A drill bit wedged in my jaw. A huge chunk of cork hanging off my nipple. Body modifications that didn’t go as planned.

I was sitting in the dentist’s chair, gripping the leather arm rests, my jaw cranked open, enduring, as best I could, a root canal.

And then things went wrong.

“Uh, oh. That’s not good,” the dentist said, examining the end of his drill as he pulled it out of my mouth. 

The MISSING end of the drill.

 “ut?” I asked, drool and blood drizzling down my frozen chin onto the paper bib.

“Seems the end of the file has broke off.”

“Huh!!!??”

“It’s rare, but it happens. You’re the unlucky one.”

“I ‘ont ant ooh ee de unwucky one!!!!!”

He took x-rays. I craned my neck and stared at the pictures over his shoulder in disbelief.

There it was. The drill bit was lodged way down the cavity of my tooth.  

He kept digging with various tools. But it wasn’t coming out. I was sent home with a prescription for drugs and an appointment to see a specialist.

I had a hunk of metal down my tooth that I couldn’t see; I might as well get some metal in me that I could see.

Still sort of hopped up on mouth sedatives, a prescription for T3s in my fist, now seemed as good as any to go and get that nipple piercing I’d been meaning to get. 

Years of giving birth and nursing babies had put my piercing plans on hold. My tooth would be setting off the metal detectors at airports anyway. I headed over to the piercing shop to reclaim sovereignty of my nipples with a metal flag.

I sat in another leather chair as the woman clamped my nipple. I stared at the fat, gleaming needle as it went in one side and came out the other. Yeooooow.  Just because my face was numb didn’t mean I couldn’t feel this in my nipple. That was poor logic.

The irony of all this is not lost on me. The dentist trying to get one hunk of metal out; the piercer putting another piece of metal in.

The woman who pierced me explained that if I took it out, the piercing would close up in a matter of hours. She screwed the bead onto the end of the barbell and gave me some sea salt spray. When I got home I sprayed the shit out of my throbbing jaw and nipple, and popped a T3. I was good to go.

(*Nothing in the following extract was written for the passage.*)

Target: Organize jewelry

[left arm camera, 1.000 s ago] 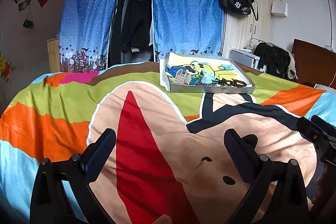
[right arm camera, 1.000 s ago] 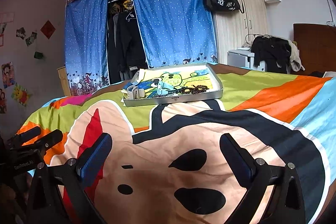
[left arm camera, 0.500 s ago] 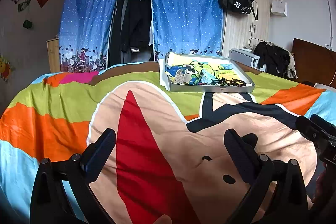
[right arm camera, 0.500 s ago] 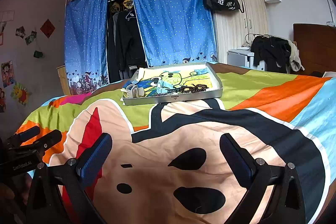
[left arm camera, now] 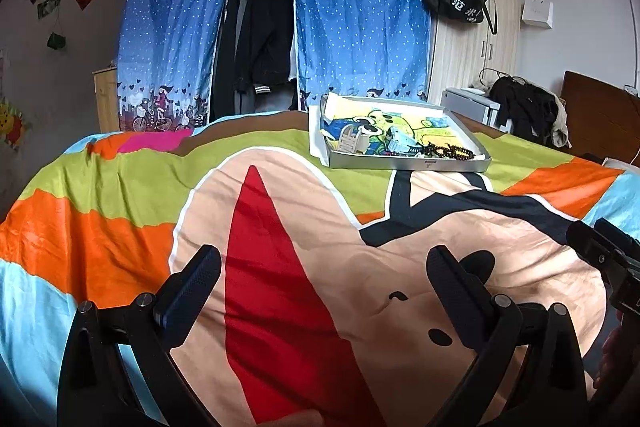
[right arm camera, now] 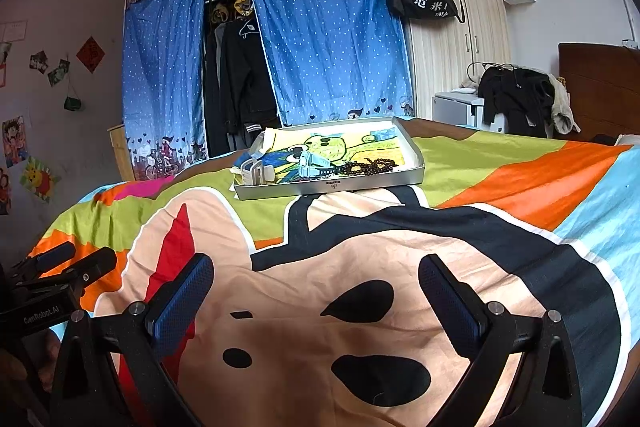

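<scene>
Jewelry lies in the shallow grey metal tray with a cartoon-printed lining, upper centre of both frames, on the bright cartoon-print bedspread; dark beaded bracelet at its right front, pale blue watch beside it; left gripper and right gripper hover low in frame, jaws spread wide, empty.
</scene>
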`<state>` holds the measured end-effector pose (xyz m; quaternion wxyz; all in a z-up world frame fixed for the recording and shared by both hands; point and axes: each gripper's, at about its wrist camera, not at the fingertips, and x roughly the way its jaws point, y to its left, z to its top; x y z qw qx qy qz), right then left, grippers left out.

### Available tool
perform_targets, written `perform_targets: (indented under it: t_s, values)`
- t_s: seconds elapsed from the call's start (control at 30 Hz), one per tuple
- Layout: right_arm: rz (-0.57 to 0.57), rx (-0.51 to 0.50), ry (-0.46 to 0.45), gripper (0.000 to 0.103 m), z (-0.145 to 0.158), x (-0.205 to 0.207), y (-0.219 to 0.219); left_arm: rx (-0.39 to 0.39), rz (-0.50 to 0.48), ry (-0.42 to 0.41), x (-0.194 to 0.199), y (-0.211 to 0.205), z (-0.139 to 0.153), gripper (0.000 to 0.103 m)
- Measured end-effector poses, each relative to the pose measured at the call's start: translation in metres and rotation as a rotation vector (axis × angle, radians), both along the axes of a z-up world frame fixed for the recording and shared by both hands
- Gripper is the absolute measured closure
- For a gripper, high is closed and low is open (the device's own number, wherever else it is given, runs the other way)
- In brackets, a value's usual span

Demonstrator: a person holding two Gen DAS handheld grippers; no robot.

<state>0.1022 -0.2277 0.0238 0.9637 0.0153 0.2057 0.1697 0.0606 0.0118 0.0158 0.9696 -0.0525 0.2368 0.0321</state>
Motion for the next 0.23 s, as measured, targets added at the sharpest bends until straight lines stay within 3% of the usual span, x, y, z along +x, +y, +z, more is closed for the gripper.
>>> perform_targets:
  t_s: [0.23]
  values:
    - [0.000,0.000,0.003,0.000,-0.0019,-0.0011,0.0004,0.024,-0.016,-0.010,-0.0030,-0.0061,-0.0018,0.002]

A few days later, with all my new hardware installed, we headed off on vacation to a remote cabin in Northwestern Ontario.

Two days into the vacation I stepped out of the shower and saw that one of the beads had fallen off the end of barbell; a bead on either end was necessary to hold the piercing in place. I crawled around the floor looking for it, but I was pretty sure it had gone swimming down the drain.

Great, now what? This thing is going to fall out and close up. The metal that I don’t want in my tooth is still there, and the metal that I do want in my nipple is going to fall out.

I went to the kitchen, poured myself a glass of wine and contemplated the situation. As I popped the cork out of the bottle, a solution hit me! I hacked off a chunk of cork and fastened it to the end of the metal rod in my nipple. It split, too small. Again, another piece. Still too small.  I hacked off a big chunk of cork and stabbed onto the post. It stayed.

Voila, problem solved. Except that there was a giant hunk of cork hanging off my nipple for the better part of a week and a half until I could get back to the piercing shop to replace the bead.

I actually have a picture of this, but I’m concerned about the kind of traffic it’ll draw to my site if I post it.

I’d say between the tooth with the drill bit rammed into my jaw, and my cork nipple, it was a round of body modifications gone wrong.

I did eventually get back to the piercing shop to get the bead replaced, but to be honest, I’d grown kind of fond of the cork.

I did visit the dental specialist and he’s been unable to get the drill bit out. At the next appointment he’s going to seal it in and we'll hope for the best.

Maybe, in time, like the cork, I’ll grow fond of the drill bit too. People live with bullets lodged in them. This is my own dental warfare souvenir.